All these years I've remembered those words,
though I never knew what Davy had meant. Until
now. Imagine the pressure when you're up to bat,
when the melody halts and all eyes turn to you,
alone in the spotlight, expected to wow. And it's
not just the audience who've heard about you,
who've come out, in fact, at least some of them,
for you alone. It's your own expectation and the
fear that this time you'll fail to deliver, this
time you'll fall flat. And why not, then, seek out
the darkness, the solitude, and the spanking new
instrument you're learning to play? Why not
recover the joy you've lost, the sheer delight in
sound itself?
Gourd
In my own way now, past seventy, I'm channeling
Matt; I'm hitting pause on the memoirs I've been
writing for years and taking up a new craft:
making masks out of gourds—animals, women, a
gallery of birds. I have no idea what I'm doing,
and therein lies the joy. I've learned to scrub
through the mold, to scoop out and save the seeds,
to saw, to paint, to glue, to nail. I've learned
how versatile wire can be. I'm learning that less
is often more. There is no one in my mind's eye
awaiting my product. There are no expectations
from others or myself. Before, I would freeze
before the empty page, rendered mute by the
pitfalls there, all the ways to fail: wordiness,
passive voice, banality, mixed metaphors, flowery
prose. I knew too many rules. Write what you know.

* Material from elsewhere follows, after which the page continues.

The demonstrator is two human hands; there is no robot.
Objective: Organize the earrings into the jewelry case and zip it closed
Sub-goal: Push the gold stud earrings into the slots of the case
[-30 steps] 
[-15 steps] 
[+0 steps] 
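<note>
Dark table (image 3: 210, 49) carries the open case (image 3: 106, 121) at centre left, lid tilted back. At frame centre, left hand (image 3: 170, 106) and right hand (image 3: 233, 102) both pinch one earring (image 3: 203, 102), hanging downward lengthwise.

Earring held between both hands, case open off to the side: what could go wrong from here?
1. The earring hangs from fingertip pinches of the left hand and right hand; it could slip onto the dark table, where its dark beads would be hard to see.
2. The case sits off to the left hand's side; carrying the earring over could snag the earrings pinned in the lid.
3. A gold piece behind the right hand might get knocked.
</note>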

Show, don't tell. Be sparing with adjectives; use
nouns and verbs. Now, I'm just guessing, as I hold
the gourd between my knees. Should I paint the
surface or leave it bare? Should I go for a known
bird or settle for birdish? How much whimsy is
over the top? Should I tone down the bling? Once I
spent the whole day attaching a beak to a parrot's
head, failing, trying again, imagining how
different my day would be if I'd sat through wood
shop instead of that sewing class in junior high.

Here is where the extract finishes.